In his report, Hill disclosed his role as president of the nonprofit Launch Pad Foundation, and his ownership stake in PUSHCH, LLC, a real estate company.  

But Hill did not list his involvement in several other companies. They include: his role as organizer of two real estate corporations, Kenry LLC and D B & H Braemar LLC, in which Hill said PUSHCH is a partner, a communications services company, Parables Media LLC, that Hill said does promotions for Launch Pad, and Giving in America LLC.

Hill said that PUSHCH is a partner in Kenry and D B & Braemar and that he has an ownership interest in Parables Media and Giving in America and directs their activities.

Hill said the companies probably had not been listed as business interests on his PFDS because they are worth less than the $5,000 net fair market value minimum required for disclosure.

“Those basically have been companies that were formed that have not transpired or hold any financial worth,” Hill said.

Hill said he believes that is also the reason they were not listed as fiduciary positions.

“I have to go back and look to see if that's why they were left off but that's my understanding,” he said.

Hill also did not list his role as CEO of the Pinnacle Heights of Harwell Condominium Association, a development where PUSHCH and Lauch Pad own properties. 

Russo said the value of a company is not the deciding factor in determining whether an individual holds a fiduciary position.  

“The question is whether the individual's acting … on behalf of the corporation,” Russo said.  “If it’s an LLC, acting on behalf of the LLC. It really just depends on the structure of the business entity.”

Candidate Rebecca King filed a PFDS in July, before qualifying for the mayor’s race.

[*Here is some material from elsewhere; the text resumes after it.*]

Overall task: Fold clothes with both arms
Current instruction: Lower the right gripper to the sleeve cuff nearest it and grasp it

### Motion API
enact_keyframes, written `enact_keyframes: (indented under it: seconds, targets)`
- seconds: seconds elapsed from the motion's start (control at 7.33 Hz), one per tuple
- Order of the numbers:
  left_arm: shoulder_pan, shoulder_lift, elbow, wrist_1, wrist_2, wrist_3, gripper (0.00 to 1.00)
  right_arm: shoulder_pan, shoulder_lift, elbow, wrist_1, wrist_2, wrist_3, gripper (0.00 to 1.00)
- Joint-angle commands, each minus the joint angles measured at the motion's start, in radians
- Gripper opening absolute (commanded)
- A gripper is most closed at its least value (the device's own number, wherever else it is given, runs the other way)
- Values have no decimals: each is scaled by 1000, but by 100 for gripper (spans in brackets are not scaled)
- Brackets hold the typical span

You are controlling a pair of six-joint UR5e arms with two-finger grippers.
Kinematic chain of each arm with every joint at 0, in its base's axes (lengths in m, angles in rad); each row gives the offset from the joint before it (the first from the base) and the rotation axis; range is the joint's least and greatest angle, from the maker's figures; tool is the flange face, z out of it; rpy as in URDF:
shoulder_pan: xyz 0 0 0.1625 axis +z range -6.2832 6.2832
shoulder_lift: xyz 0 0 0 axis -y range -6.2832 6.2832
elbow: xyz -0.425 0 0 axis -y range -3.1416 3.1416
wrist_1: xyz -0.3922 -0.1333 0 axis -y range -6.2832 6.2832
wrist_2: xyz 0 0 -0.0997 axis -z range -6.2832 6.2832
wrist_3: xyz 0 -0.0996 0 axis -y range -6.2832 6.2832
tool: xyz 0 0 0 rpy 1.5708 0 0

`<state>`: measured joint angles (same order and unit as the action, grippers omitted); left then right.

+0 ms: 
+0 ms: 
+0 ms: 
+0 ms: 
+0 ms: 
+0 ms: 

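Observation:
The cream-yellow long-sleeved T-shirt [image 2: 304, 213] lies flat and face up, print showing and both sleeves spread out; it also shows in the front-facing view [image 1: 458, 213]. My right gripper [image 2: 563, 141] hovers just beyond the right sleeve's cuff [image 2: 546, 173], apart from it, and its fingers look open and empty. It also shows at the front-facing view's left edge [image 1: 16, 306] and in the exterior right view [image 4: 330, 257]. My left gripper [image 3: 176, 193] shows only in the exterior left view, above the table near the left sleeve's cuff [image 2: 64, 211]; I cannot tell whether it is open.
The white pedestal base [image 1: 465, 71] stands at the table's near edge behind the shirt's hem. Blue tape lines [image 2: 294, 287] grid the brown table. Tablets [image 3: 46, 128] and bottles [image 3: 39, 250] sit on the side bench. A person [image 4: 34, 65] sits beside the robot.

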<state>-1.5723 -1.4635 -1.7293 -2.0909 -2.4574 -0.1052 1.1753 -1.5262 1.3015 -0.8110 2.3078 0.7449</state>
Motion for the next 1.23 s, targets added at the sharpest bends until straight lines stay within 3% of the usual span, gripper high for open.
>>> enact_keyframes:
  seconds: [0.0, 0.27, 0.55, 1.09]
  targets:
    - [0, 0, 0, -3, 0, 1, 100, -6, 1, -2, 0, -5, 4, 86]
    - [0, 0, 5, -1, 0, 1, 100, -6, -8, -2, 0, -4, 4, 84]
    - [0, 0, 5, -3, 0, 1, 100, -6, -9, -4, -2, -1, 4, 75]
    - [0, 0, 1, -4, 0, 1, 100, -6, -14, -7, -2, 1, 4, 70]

In it, King, who made an unsuccessful bid for City Council in 2017, disclosed ownership interests in her insurance business and a property documentation company, as well as fiduciary positions with Livable Buckhead Inc., the Atlanta Alumnae Panhellenic Association Foundation, and the Chi Omega Atlanta Alumnae Association. 

Corporate records on file with the Georgia Secretary of State’s office list King as an officer of the Buckhead Condo Alliance. The position is not disclosed on King’s PFDS but her campaign website refers to her as a “member” of the Alliance.  

“I probably overlooked that,” King said. “I should have, honestly, put that down [on her PFDS].”

Corporate records also list King as a current officer of Epilepsy Foundation Of Georgia. Her campaign website states that she was a “member” of the foundation from 2010 to February 2019. The foundation’s website does not list King as a current board member, but an archived version of the site lists her as a member of board as late as March 2019.

A spokesperson for the foundation said the group had not updated its filings with the state and confirmed that King had not been an officer since about 2019.  

An Atlanta Journal-Constitution poll in mid-September found the mayor’s race is a statistical dead heat. Kasim Reed (23.5%) had a narrow lead over Felicia Moore (20.4%) that fell within the poll’s 3.4-percentage-point margin of error.  Nearly 41% of likely voters were undecided.

Others were far behind, including Sharon Gay (6%), Andre Dickens (5%) and Antonio Brown (4%). 

Richard Griffiths said that it is particularly important for candidates in Atlanta to provide full disclosure of their financial interests.

“Given the continuing disclosure issues with the city of Atlanta,” Griffiths said, “it's clear that in order to have good leadership, whoever is running the city needs to be disclosing what financial history they have and their potential conflicts, but also reinforcing the idea that the city is going to be transparent and open and its processes.”

Georgia News Lab intern Arielle Robinson contributed research to this story.